Politik : Gewerkschaft: Vorerst kein Mindestlohn

Alfons Frese

Berlin - In dieser Legislaturperiode wird es keine gesetzlichen Mindestlöhne geben. Wie Gewerkschaftsvertreter am Freitag dem Tagesspiegel sagten, wird das Thema vorerst auf Eis gelegt. „Dass das morgen nicht kommt, ist klar. Aber das Thema ist nicht beerdigt, das weiß auch die SPD“, sagte Franz-Josef Möllenberg, Chef der Gewerkschaft Nahrung, Genuss, Gaststätten (NGG). Klaus Brandner, arbeitsmarktpolitischer Sprecher der SPD-Fraktion, sagte auf Anfrage, „ich rate zum jetzigen Zeitpunkt von gesetzlichen Mindestlöhnen ab“. Die Bundesrepublik sei mit dem System der Lohnfindung in Tarifverhandlungen gut gefahren. Auf Anregung von SPD-Chef Franz Müntefering diskutieren Gewerkschafter und Vertreter der SPD seit Monaten in einer Arbeitsgruppe die Chancen und Risiken eines gesetzlichen Mindestlohns.

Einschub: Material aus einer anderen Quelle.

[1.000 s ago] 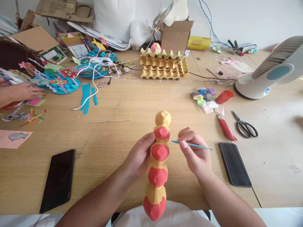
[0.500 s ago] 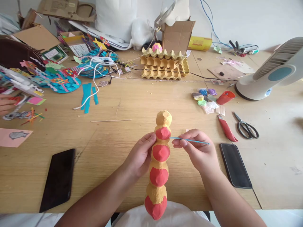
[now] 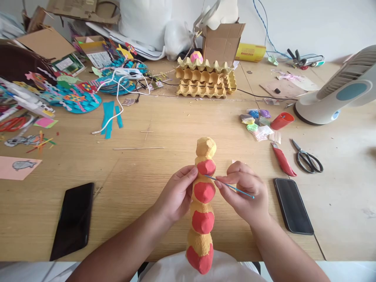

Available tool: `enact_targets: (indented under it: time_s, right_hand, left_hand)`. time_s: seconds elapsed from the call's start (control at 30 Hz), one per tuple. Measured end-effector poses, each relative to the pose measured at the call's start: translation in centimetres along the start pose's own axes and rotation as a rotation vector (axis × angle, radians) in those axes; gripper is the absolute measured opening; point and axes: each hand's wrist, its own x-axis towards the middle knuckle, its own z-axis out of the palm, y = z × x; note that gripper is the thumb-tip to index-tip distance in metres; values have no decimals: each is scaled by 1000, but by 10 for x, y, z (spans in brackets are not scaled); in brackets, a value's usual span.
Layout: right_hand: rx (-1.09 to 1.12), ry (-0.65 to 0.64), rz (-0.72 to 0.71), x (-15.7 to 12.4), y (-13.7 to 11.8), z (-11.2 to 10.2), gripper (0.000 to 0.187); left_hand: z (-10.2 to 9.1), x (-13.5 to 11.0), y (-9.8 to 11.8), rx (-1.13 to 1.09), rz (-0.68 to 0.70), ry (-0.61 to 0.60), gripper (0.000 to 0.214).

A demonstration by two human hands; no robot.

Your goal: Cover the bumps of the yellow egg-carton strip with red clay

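My left hand point(image 3: 179, 192) grips a long strip of egg carton point(image 3: 202, 207) from its left side, near the upper end. The strip is yellowish card with rounded bumps, several of them covered in red; the far bump is plain yellow. Between thumb and fingertips my right hand point(image 3: 245, 192) pinches a thin blue stick point(image 3: 239, 191). The stick's tip touches or nearly touches the strip just below the uppermost red patch. My left hand's fingers behind the strip are partly hidden.
Black phones lie to the left point(image 3: 73, 219) and right point(image 3: 293, 205). Scissors point(image 3: 305, 156), a red cutter point(image 3: 283, 159), bagged clay point(image 3: 255, 121) and a red cup point(image 3: 282, 121) sit at right, near a fan point(image 3: 331, 92). Behind are egg cartons point(image 3: 202, 80); paper crafts point(image 3: 75, 98) crowd the left.
The strip has shifted slightly right with my left hand. The blue stick now slants more, its tip moved lower and onto the strip. A hand at the far left has left view.
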Motion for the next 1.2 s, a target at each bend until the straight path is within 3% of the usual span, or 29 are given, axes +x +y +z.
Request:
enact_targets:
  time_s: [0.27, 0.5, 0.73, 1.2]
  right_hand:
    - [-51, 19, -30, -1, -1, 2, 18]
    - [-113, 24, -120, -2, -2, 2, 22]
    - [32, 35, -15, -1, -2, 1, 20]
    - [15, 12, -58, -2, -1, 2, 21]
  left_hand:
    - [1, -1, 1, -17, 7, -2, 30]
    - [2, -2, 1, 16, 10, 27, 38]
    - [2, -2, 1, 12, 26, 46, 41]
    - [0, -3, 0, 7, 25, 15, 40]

Ursprünglich wollte die SPD-Spitze mit den Gewerkschaften am kommenden Montag eine einheitliche Position festlegen. Das ist nun hinfällig. Neben Wirtschaftsminister Wolfgang Clement hatte sich zuletzt auch Bundeskanzler Gerhard Schröder ablehnend zum gesetzlichen Mindestlohn geäußert.

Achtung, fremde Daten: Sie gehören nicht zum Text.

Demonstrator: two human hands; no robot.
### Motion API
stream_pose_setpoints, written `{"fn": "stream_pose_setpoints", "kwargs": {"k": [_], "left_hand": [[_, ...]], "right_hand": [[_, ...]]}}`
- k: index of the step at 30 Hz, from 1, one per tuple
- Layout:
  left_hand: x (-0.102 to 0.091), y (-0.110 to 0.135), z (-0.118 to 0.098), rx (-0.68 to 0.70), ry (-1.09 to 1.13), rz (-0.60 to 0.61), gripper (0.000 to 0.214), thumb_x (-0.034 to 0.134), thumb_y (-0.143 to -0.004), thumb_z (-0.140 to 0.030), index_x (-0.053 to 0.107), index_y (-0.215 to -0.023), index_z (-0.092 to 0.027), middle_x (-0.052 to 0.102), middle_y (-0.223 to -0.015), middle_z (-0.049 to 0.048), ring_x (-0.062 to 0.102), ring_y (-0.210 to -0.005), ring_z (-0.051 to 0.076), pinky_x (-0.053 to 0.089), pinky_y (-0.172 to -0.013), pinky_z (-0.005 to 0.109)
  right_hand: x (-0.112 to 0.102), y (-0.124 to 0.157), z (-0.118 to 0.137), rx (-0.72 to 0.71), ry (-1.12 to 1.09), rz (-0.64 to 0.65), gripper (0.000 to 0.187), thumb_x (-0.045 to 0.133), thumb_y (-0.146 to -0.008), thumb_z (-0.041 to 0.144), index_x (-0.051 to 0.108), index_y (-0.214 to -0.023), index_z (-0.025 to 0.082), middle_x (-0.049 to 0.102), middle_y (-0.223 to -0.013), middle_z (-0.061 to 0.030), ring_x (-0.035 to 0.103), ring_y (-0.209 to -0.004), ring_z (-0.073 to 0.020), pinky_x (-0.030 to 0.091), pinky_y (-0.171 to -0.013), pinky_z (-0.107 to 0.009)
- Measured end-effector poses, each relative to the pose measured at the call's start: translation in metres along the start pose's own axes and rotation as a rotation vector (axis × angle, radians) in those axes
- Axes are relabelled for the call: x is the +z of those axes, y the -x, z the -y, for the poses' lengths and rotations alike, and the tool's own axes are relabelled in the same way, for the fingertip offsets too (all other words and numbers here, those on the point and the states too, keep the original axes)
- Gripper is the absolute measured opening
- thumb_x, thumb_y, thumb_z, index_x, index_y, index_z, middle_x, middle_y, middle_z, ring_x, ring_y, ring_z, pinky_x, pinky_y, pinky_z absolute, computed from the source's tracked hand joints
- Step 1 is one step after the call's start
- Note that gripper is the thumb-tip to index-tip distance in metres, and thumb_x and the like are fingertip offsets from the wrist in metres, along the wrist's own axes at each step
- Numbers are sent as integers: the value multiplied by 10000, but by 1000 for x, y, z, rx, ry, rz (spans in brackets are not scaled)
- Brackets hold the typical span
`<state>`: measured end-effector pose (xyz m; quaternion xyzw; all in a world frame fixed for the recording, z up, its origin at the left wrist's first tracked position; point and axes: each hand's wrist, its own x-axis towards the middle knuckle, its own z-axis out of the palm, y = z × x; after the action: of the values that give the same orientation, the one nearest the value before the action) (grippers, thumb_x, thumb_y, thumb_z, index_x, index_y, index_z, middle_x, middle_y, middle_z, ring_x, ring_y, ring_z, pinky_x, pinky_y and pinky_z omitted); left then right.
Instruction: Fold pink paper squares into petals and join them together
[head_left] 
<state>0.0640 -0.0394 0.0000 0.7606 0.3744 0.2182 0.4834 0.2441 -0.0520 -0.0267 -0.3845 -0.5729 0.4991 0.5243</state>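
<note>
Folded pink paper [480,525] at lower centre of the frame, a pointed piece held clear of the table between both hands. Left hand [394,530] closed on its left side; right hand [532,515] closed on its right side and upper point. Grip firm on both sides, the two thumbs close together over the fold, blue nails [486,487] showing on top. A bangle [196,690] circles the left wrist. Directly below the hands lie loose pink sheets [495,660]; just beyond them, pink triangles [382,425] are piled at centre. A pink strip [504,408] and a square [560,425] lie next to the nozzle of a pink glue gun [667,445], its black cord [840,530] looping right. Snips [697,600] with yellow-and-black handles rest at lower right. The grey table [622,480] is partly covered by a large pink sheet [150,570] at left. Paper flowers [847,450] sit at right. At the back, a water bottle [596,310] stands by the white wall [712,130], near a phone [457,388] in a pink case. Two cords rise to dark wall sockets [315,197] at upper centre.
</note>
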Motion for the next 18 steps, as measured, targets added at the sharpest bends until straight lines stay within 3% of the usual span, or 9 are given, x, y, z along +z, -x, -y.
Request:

NGG-Chef Möllenberg sagte dem Tagesspiegel, der Mindestlohn „bleibt ein Zukunftsthema, weil wir Mindestbedingungen und eine Absicherung nach unten brauchen“. Die Gewerkschaften befürchten ein flächendeckendes Lohndumping durch die Hartz-IV-Gesetzgebung, da Langzeitarbeitslose künftig auch Jobs annehmen müssen, deren Bezahlung bis zu 30 Prozent unter Tarif liegen kann. Möllenberg und Verdi-Chef Frank Bsirske strebten einen flächendeckenden Mindestlohn zwischen 1300 und 1500 Euro an. Allerdings sind die Industriegewerkschaften Chemie und Metall dagegen. „Aber wenn wir gesehen hätten, dass es eine ernsthafte Initiative der Regierung gibt, dann hätten wir uns auch geeinigt“, sagte der zuständige Abteilungsleiter der IG Metall, Armin Schild, dem Tagesspiegel. Hermann-Josef Arentz, Chef der Christlich Demokratischen Arbeitnehmerschaft, sagte auf Anfrage, für die SPD habe das Thema Mindestlohn nur „instrumentellen Charakter gehabt“, um die Gewerkschaften ruhig zu stellen.